**Task item:** From the data below, copy exactly the lines that lie between the one holding "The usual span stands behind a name" and the one holding "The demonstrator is", including both, and nothing more.

(Records from a data collection)
——

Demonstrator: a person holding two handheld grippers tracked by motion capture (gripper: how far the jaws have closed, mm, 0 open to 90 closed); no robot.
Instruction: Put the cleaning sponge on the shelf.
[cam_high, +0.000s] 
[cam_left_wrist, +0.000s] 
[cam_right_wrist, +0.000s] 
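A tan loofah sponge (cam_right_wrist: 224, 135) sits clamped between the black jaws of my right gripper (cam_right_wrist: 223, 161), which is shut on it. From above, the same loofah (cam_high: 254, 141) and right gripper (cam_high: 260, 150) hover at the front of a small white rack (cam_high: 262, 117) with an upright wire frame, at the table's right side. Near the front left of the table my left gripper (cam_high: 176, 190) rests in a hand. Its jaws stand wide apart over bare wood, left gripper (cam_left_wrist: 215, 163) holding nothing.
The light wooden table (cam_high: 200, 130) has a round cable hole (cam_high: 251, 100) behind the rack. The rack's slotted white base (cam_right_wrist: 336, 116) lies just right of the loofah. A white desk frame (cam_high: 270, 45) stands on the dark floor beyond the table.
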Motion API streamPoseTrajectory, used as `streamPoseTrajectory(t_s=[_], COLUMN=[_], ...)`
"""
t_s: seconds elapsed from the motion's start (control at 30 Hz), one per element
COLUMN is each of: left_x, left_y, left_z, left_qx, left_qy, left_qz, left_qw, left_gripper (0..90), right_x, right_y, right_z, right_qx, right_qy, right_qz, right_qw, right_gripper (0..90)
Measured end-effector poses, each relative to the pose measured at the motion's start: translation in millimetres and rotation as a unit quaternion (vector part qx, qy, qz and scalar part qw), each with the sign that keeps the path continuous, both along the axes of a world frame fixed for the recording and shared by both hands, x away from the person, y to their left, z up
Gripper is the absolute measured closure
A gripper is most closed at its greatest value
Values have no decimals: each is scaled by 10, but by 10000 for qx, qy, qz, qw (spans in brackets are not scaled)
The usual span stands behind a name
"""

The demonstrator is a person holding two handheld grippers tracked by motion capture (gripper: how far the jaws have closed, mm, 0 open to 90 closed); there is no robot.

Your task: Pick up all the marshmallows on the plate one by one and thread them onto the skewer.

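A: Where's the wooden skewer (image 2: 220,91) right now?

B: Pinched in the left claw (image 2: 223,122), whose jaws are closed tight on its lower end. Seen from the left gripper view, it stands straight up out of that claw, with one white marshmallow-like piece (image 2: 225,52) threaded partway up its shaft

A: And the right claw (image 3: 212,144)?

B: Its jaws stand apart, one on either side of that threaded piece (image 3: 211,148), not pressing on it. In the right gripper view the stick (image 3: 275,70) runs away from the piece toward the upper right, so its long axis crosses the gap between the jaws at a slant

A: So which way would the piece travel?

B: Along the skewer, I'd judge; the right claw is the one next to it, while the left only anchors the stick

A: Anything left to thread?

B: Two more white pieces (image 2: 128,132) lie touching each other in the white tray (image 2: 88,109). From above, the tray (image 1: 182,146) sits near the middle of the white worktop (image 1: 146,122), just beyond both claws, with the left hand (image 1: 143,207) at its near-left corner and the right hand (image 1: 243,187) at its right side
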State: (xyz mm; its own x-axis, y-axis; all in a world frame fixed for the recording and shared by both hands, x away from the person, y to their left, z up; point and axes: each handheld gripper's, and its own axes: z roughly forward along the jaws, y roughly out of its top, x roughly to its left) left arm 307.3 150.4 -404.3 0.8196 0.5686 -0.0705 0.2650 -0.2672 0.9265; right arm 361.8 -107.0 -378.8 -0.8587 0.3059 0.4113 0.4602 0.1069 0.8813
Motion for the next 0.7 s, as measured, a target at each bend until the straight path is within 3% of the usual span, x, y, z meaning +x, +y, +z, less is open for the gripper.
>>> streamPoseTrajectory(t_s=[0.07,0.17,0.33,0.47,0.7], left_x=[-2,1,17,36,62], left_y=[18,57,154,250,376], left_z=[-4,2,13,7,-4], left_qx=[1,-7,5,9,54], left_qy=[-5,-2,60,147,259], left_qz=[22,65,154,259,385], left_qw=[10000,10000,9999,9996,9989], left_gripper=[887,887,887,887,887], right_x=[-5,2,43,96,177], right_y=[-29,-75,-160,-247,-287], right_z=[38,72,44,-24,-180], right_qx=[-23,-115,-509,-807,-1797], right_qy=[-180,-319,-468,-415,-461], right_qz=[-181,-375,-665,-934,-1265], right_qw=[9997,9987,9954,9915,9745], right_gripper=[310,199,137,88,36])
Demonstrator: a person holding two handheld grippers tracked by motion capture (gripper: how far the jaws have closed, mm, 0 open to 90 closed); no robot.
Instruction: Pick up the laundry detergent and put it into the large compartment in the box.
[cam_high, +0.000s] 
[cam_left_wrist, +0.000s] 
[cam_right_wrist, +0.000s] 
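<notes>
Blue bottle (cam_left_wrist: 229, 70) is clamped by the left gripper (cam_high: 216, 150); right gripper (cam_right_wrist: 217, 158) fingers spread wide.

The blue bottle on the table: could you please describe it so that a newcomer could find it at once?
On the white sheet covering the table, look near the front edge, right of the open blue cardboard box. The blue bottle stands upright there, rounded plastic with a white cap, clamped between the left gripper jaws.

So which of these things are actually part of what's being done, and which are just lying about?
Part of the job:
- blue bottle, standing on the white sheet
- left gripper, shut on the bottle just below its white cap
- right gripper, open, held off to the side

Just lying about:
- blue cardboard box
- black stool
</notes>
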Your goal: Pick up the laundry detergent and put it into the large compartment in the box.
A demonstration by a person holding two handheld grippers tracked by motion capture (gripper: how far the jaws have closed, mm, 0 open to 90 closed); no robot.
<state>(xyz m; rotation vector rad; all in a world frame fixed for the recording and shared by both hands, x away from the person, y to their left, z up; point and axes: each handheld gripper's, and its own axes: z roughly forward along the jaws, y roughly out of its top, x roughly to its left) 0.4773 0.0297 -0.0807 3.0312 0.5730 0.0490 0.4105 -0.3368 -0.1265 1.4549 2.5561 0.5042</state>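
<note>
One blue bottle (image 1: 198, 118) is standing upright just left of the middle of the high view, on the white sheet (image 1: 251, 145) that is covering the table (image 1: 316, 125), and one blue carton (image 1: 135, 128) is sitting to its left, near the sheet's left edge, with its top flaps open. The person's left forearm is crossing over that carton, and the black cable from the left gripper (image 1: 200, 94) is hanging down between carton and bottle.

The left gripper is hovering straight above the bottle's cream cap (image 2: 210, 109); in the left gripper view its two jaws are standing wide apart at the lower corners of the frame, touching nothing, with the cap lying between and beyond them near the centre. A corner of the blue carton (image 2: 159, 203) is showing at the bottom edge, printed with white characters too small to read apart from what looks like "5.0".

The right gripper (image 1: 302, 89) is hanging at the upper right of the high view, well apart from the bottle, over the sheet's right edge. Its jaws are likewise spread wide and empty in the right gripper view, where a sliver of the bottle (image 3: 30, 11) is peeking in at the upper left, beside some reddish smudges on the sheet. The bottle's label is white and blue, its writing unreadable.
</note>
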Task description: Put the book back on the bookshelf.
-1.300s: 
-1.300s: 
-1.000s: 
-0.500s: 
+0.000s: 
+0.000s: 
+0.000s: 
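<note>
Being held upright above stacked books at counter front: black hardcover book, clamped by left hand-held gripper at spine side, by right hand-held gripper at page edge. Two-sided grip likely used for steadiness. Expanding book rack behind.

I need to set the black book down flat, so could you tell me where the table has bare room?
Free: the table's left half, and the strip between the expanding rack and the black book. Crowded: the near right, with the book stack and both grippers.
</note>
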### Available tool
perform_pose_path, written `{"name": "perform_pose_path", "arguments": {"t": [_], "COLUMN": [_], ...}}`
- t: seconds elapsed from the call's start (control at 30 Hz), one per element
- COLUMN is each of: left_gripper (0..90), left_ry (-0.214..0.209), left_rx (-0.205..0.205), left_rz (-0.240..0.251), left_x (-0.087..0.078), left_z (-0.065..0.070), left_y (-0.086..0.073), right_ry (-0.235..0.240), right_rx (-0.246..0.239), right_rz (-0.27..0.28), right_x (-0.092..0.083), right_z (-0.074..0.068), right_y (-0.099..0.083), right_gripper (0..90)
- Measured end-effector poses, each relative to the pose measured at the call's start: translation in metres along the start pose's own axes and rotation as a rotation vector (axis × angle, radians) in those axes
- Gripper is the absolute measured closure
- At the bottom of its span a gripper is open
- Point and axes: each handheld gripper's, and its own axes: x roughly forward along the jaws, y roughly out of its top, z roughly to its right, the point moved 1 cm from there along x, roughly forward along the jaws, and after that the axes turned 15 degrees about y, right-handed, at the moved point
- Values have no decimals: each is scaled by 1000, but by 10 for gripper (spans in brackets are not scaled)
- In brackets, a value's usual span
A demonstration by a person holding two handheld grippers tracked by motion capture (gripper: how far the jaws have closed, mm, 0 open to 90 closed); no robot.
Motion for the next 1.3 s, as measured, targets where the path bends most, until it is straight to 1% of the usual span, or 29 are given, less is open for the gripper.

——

**Your solution:**
The usual span stands behind a name
"""

The demonstrator is a person holding two handheld grippers tracked by motion capture (gripper: how far the jaws have closed, mm, 0 open to 90 closed); there is no robot.

No further output is expected.